Municipal councillor of Nice
- Incumbent
- Assumed office 21 March 2008
- Mayor: Christian Estrosi Philippe Pradal

Member of the National Assembly for Alpes-Maritimes's 5th constituency
- In office 30 May 2016 – 22 June 2022
- Preceded by: Christian Estrosi
- Succeeded by: Christelle d'Intorni

Personal details
- Born: 11 August 1986 (age 40) Nice, France
- Party: UMP (2007-2015) LR (2015-2022) SL (2018-2022) LFA (since 2017) Horizons (since 2022)
- Education: University of Nice Sophia-Antipolis Aix-Marseille University
- Profession: Jurist

= Marine Brenier =

French politician (born 1986)

Marine Brenier-Ohanessian (born 11 August 1986) is a French politician who served as a member of the French National Assembly from 2016 to 2022, representing the 5th constituency of the department of Alpes-Maritimes. She is a member of two political center-right parties, Horizons and La France Audacieuse.

==Political career==
Brenier joined the UMP in 2007.

In 2008, she was elected municipal councillor of Nice (although she began serving only in 2009), where she was tasked with overseeing sports affairs. In April 2014, she became a territorial deputy mayor of Nice under the leadership of Christian Estrosi. The following year, she was elected as a departmental councillor.

From 2015 to 2017, Brenier served as president of the Young Republicans, succeeding Stéphane Tiki.
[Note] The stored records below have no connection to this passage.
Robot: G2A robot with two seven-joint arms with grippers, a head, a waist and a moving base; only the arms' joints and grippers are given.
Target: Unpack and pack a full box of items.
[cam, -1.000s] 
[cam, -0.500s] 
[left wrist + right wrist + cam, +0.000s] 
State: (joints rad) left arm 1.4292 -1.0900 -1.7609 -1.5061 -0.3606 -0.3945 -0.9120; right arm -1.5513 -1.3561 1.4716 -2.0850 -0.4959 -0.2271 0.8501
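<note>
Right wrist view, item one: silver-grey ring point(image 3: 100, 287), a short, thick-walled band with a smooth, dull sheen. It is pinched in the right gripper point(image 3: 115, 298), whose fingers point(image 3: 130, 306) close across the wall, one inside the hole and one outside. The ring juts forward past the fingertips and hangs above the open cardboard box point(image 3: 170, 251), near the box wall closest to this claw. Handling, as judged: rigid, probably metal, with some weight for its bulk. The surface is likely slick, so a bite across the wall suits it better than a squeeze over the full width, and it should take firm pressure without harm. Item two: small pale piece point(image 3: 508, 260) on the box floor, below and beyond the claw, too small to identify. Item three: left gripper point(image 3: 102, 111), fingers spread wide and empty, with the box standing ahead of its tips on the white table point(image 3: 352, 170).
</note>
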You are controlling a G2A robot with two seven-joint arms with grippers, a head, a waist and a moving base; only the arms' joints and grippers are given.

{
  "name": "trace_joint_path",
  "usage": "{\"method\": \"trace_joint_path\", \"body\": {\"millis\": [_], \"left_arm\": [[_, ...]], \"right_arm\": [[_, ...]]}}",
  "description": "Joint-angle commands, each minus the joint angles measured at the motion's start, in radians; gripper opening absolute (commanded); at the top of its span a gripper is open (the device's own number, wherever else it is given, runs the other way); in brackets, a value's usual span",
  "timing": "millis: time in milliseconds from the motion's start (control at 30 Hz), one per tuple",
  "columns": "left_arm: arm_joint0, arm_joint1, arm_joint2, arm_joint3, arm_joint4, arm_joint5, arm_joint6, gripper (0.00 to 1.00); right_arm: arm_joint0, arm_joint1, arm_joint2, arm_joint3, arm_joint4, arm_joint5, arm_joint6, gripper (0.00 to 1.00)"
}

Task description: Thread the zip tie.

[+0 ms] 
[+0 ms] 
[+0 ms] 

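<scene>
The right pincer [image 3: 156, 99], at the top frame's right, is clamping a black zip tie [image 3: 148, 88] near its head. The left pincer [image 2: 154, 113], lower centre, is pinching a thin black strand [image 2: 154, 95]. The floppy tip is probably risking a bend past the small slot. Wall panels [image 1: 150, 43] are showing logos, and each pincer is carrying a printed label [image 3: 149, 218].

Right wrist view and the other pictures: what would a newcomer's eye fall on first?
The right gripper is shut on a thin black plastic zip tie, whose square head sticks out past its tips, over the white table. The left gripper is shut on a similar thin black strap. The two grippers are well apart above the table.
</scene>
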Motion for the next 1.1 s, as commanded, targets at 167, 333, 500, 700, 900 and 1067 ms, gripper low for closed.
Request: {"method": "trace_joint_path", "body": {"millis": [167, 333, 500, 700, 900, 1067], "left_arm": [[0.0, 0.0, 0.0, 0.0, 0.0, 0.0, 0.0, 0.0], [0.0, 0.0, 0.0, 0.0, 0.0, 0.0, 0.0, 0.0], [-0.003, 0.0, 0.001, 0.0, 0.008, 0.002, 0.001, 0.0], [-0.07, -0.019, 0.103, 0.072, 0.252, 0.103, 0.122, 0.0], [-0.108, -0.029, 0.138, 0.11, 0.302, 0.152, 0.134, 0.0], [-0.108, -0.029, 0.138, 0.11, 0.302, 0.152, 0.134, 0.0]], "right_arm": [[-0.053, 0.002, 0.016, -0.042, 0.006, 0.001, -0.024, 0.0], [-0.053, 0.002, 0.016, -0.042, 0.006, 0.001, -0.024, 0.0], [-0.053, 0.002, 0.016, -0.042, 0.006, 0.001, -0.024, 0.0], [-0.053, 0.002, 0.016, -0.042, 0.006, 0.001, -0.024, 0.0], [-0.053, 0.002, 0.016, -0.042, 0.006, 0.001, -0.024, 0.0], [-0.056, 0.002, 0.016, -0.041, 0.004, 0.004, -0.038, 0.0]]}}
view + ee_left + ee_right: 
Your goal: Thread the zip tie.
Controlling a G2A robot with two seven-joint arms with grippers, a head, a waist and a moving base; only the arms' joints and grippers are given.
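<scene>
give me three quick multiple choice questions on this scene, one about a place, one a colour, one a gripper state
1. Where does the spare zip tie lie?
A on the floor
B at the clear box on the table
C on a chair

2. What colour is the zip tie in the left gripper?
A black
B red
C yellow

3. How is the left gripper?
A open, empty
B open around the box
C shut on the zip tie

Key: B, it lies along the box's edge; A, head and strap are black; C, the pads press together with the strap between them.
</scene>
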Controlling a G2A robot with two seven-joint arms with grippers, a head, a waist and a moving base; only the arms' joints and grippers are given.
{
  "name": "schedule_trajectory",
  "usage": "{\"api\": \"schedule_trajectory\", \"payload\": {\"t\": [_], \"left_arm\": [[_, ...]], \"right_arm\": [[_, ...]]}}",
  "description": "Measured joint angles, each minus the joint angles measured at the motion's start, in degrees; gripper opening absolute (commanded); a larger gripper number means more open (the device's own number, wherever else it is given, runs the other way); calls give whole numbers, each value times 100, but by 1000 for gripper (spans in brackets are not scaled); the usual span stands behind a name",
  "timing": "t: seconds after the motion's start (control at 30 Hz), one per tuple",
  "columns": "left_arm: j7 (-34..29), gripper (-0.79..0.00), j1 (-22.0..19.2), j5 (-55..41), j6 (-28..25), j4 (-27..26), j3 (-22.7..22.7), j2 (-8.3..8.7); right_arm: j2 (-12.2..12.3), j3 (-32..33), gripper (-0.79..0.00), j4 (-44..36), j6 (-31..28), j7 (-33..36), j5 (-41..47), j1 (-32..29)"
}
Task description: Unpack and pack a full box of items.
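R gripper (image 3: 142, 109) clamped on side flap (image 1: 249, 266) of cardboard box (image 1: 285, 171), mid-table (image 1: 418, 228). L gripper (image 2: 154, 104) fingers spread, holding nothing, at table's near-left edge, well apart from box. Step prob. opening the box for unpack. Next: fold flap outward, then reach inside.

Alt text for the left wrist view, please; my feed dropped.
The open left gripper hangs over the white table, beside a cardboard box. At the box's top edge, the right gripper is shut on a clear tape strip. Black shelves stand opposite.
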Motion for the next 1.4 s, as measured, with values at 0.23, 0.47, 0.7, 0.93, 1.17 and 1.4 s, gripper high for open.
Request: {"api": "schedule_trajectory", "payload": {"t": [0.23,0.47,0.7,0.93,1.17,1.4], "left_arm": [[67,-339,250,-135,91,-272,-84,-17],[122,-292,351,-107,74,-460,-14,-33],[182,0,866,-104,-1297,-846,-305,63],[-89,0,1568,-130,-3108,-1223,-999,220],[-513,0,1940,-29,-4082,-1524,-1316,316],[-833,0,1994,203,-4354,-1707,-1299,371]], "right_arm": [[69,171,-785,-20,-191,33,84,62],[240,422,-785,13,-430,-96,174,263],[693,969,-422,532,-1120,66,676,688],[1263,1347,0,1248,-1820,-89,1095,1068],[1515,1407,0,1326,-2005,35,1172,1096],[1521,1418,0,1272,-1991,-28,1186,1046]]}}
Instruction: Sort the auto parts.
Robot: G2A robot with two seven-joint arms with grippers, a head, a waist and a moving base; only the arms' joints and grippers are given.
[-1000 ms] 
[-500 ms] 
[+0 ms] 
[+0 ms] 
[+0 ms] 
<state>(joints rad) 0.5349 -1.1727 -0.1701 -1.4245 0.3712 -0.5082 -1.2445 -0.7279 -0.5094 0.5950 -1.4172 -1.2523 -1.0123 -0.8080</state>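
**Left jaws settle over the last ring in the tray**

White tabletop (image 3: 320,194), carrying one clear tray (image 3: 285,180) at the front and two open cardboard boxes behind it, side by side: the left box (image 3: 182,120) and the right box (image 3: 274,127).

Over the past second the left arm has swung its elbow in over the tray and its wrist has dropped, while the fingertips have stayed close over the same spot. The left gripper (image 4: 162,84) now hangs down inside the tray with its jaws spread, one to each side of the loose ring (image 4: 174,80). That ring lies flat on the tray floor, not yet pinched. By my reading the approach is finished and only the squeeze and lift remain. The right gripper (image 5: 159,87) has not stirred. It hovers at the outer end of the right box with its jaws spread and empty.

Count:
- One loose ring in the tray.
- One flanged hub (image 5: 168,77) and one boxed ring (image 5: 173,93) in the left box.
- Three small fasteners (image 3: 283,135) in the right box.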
In parliament, Brenier served on the Committee on Sustainable Development and Spatial Planning (2016–2017) and the Committee on Social Affairs (2017–2022).

From 2018 to 2022, Brenier was a member of Soyons libres (SL), founded and led by Valérie Pécresse. In 2021, she led a group of LR deputies pushing for more liberal rules on assisted suicide.

Brenier was a candidate in the 2022 legislative elections. Her candidacy was endorsed by Nicolas Sarkozy. She lost her seat to Christelle d'Intorni from the National Rally in the second round.

Following her defeat in the 2022 legislative elections, she returned to her role as deputy mayor of Nice, overseeing Family and Early Childhood affairs.